Using the listing below, set down each line from the line containing "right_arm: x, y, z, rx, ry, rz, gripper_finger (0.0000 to" through the line containing "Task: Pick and", both ends included, exactly and with nothing added.

******************************

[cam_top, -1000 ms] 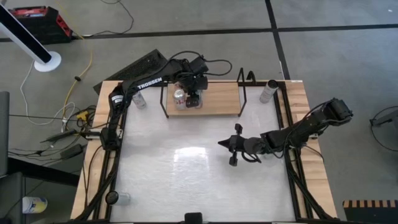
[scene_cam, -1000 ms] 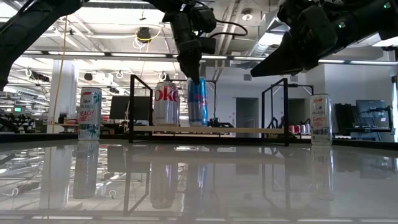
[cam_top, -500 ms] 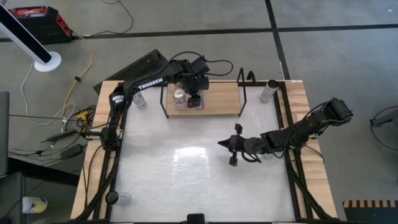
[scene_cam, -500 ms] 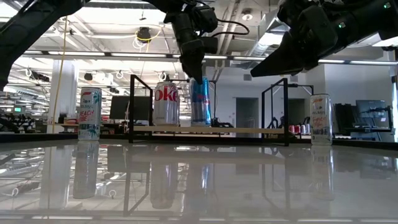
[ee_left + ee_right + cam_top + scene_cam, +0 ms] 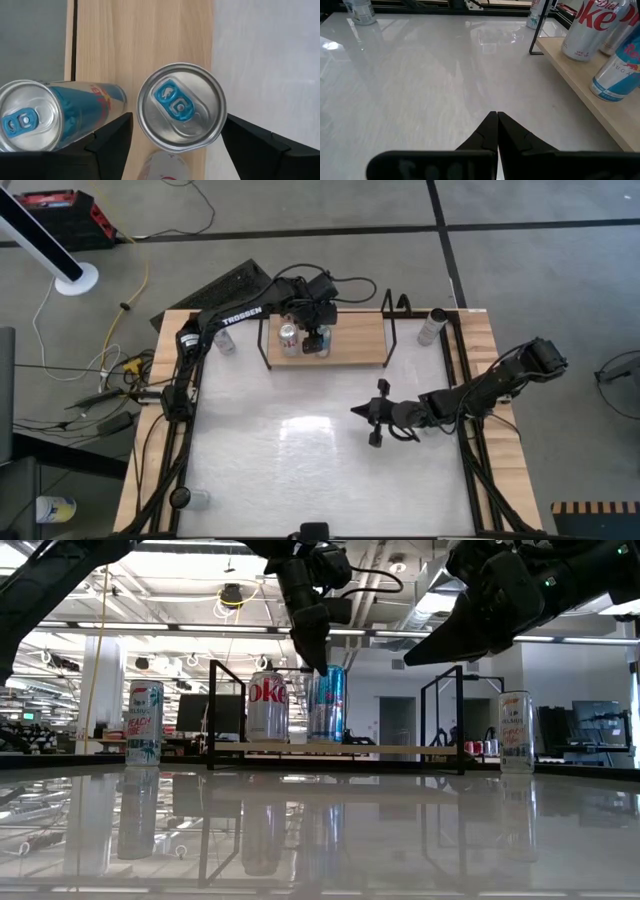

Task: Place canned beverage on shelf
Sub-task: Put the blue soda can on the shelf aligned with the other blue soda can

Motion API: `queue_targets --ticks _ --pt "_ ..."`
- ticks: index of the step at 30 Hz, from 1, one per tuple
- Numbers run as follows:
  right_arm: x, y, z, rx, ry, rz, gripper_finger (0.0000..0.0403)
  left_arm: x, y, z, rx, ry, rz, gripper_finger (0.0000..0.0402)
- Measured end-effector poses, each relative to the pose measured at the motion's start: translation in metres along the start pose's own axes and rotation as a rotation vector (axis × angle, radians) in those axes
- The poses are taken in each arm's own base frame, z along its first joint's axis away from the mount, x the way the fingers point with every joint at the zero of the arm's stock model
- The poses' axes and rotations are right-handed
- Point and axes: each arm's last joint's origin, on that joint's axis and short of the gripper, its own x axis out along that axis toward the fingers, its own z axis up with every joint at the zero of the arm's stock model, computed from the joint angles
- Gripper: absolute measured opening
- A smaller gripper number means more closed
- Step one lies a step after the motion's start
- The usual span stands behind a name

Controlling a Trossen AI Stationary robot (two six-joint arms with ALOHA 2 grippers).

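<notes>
The light-wood shelf with black end rails stands at the table's far edge. On it are a Diet Coke can, a blue can and a second blue can, all upright. My left gripper is over the shelf, shut on the second blue can, just right of the Coke can. My right gripper is shut and empty, above the table's middle right; it also shows in the right wrist view. My left gripper pinches the blue can's top end between its two fingers, one on each side of the rim. The fingers come from above, pointing down. The can is upright, its base level with the shelf board.
A white-and-teal can stands at the table's far left beside the shelf, and a pale can at the far right. Another can is at the near left corner. Wooden slats and black rails run along both table sides.
My left gripper has gone a little toward the table's right edge along the shelf, taking the blue can with it. The can has stayed upright and now stands farther from the Coke can.
</notes>
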Motion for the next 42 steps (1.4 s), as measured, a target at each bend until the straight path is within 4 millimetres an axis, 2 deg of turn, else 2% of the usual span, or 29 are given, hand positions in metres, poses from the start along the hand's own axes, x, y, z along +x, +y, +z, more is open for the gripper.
queue_targets --ticks 9,16,20,30,37,42 --pt "0.0 0.0 0.0 0.0 0.0 0.0 0.0027 0.0 0.002 -0.003 -0.003 0.066 0.091 0.0281" --pt "0.0 0.0 0.0 0.0 0.001 0.0 0.0027 -0.003 -0.003 -0.005 0.005 0.1 0.069 0.0281" --pt "0.0 0.0 0.0 -0.002 0.003 0.0 0.0027 -0.017 -0.009 0.002 0.006 0.079 0.065 0.0281" --pt "0.001 -0.003 0.001 0.012 -0.009 -0.011 0.0027 -0.071 -0.027 0.018 -0.034 0.009 0.087 0.0281" --pt "0.004 -0.008 0.012 0.095 -0.095 -0.024 0.0027 -0.093 -0.06 0.004 -0.042 0.055 0.051 0.0281" --pt "0.015 -0.009 0.012 0.117 -0.077 -0.047 0.0025 -0.118 -0.09 -0.018 -0.004 0.021 0.093 0.0281"
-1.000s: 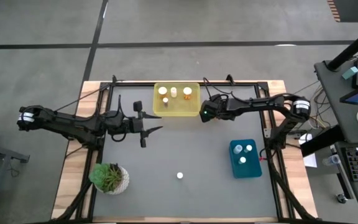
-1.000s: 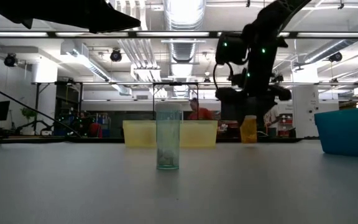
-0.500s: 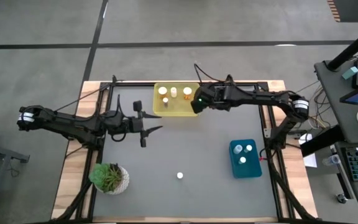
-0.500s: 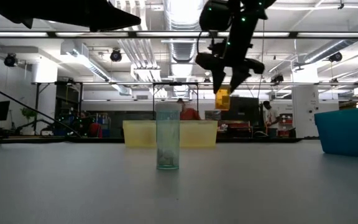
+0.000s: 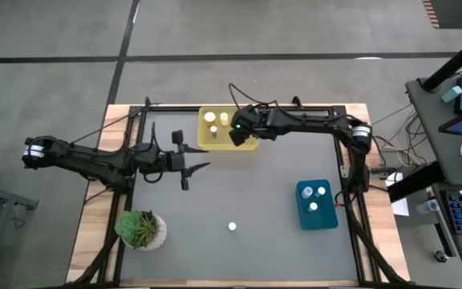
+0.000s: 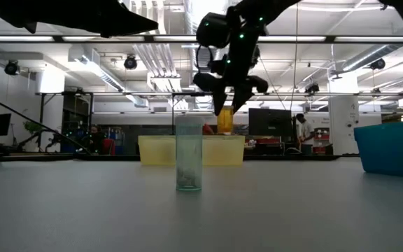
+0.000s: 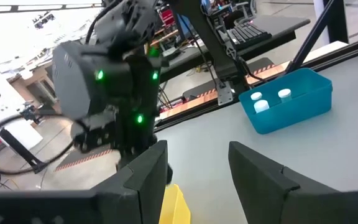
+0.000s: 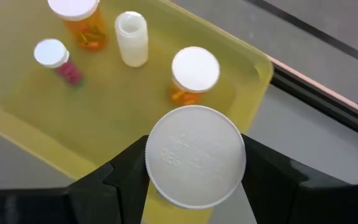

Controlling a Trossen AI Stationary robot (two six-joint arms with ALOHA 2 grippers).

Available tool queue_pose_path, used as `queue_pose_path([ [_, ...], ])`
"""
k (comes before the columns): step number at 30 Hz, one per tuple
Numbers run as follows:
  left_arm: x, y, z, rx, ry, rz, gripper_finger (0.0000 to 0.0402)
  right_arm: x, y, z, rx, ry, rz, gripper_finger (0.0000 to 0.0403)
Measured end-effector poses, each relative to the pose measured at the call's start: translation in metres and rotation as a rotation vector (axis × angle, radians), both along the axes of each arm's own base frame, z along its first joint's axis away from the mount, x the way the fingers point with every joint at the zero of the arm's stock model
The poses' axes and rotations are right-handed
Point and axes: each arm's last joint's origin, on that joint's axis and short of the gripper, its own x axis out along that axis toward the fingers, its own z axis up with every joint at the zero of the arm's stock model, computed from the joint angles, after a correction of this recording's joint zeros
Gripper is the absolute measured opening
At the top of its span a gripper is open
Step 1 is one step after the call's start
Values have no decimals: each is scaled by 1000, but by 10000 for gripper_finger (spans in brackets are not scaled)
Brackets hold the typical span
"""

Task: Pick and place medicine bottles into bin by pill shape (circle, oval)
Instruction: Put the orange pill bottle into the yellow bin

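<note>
Right gripper point(image 8: 194, 180) pinching orange bottle point(image 8: 195, 163) above yellow bin point(image 5: 249, 144) near edge; release here risks landing on capped bottle point(image 8: 194, 70) below or, probably, clipping rim; left gripper point(image 7: 194, 171) spread, waiting mid-table.

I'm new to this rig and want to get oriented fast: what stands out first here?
The right gripper hangs above the yellow bin at the table's far edge, jaws shut on an orange bottle. One clear bottle stands alone mid-table; the left gripper waits open beside the bin.
</note>
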Motion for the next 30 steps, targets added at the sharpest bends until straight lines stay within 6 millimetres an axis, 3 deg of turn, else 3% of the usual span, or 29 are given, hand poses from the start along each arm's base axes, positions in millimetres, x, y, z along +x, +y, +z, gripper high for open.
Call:
queue_pose_path([
  [14,0,0,0,1,1,1,156,39,-20,-40,4,48,9,208],
  [30,0,1,-1,2,2,25,156,39,-20,-54,23,66,15,212],
])
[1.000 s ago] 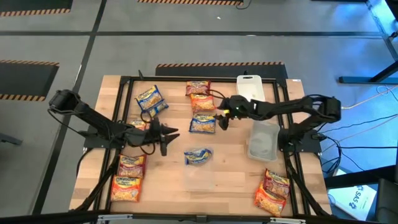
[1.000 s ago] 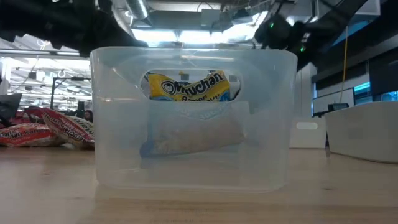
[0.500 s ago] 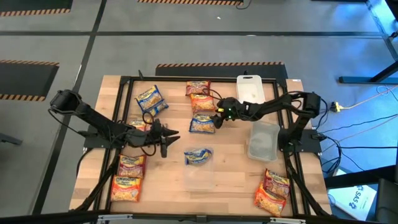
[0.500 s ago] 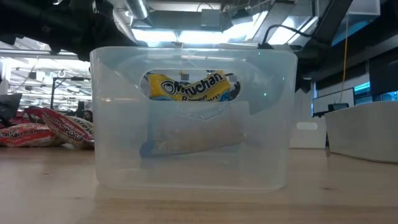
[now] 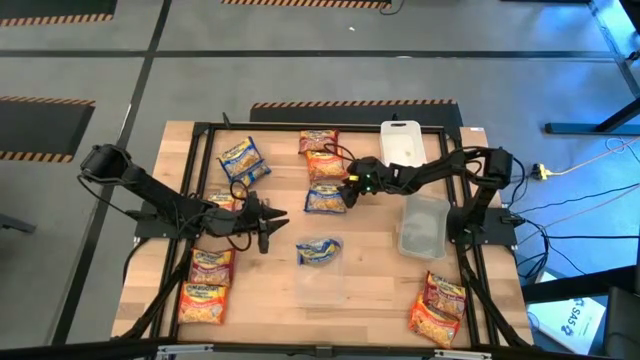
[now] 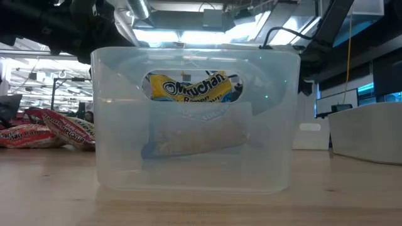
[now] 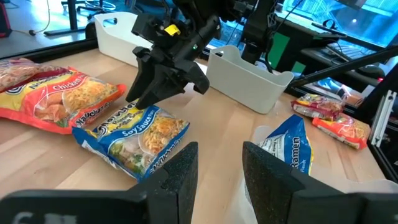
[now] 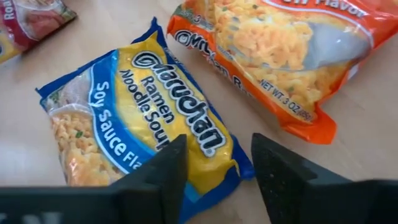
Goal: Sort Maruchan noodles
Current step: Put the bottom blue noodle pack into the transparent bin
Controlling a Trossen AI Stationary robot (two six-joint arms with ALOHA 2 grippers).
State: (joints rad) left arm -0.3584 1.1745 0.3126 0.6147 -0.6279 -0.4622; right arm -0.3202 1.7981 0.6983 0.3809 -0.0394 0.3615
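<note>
- Since a second ago, the right arm has pulled its elbow in and moved the right gripper (image 5: pixel 350 188) slightly toward the blue packet (image 5: pixel 325 199); in the last half second it barely shifts.
- The left gripper (image 5: pixel 268 219) and all packets remain where they were.
- Right gripper: jaws released, hovering just above the blue packet's edge, holding nothing.
- Left gripper: jaws released, empty, near table centre.
- Blue packet: flat, blue-and-yellow, printed "Soy Sauce Flavor" (image 8: pixel 137 124); it lies just beside an orange packet (image 8: pixel 280 56).
- A second blue packet (image 5: pixel 318 250) sits inside the clear bin (image 6: pixel 107 125).
</note>
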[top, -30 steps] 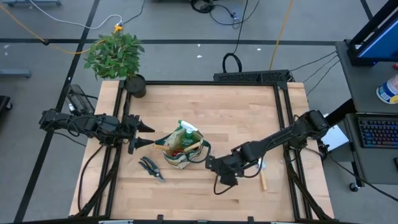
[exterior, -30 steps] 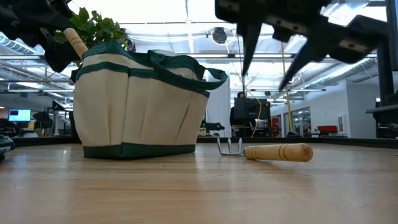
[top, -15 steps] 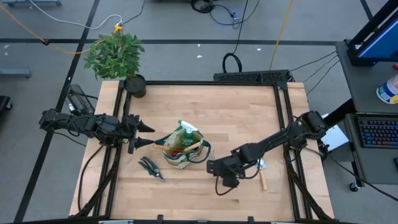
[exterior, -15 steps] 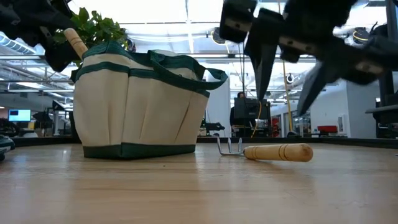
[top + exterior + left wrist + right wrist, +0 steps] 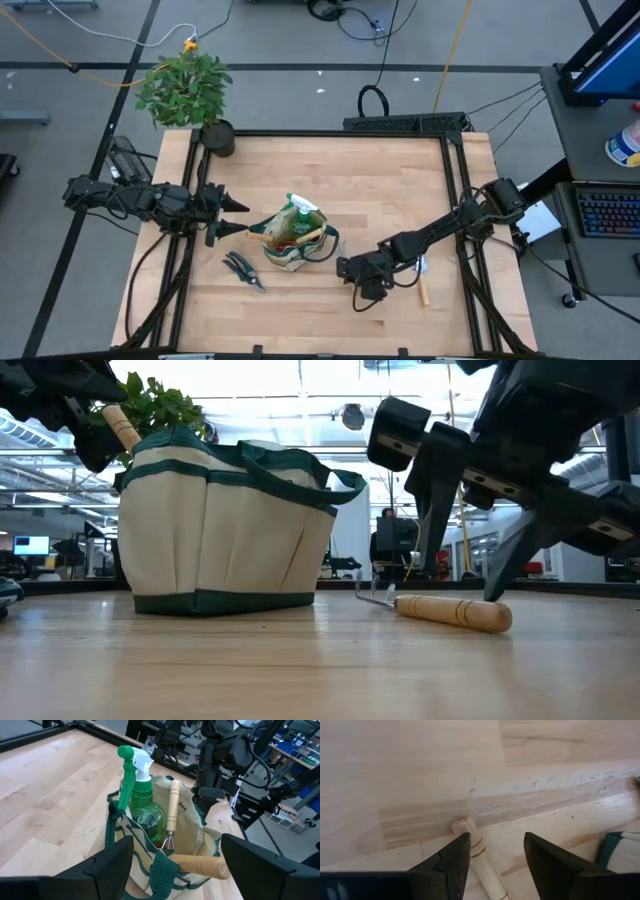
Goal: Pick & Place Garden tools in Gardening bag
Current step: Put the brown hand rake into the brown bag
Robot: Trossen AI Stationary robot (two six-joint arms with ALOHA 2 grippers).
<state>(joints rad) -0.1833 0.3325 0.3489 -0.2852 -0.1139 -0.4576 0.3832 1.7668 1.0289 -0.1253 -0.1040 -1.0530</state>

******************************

ANSWER TO THE EXERCISE:
  right_arm: x, y, z, rx, ry, rz, gripper_finger (0.0000 to 0.0403)
Measured end-effector poses, each relative to the pose measured at the call's start: translation in metres and rotation as a rotation vector (axis × angle, radians), both along the axes of each arm's own base frame, z along its first joint's axis away from the mount, x the way the fingers point with every joint at the zero of the arm's stock model
The poses' axes and rotations are right-handed
Point and axes: each arm's last joint's origin, on that joint's axis and short of the gripper, its own x axis out along that axis toward the fingers, its own z axis up with every joint at the zero of the arm's stock model, computed from the joint angles, after a correction of this recording's joint zeros
Gripper is the absolute measured opening
At the top of its span a gripper is open
Step 1 is one step after the call's start
Values have no decimals: each is scaled by 1000, but by 10000 for gripper_finger (spans in brackets are not scaled)
Brackets hold the typical span
"""

Task: Pick and place medicine bottles into bin by pill shape (circle, oval)

No further output is needed for this exercise.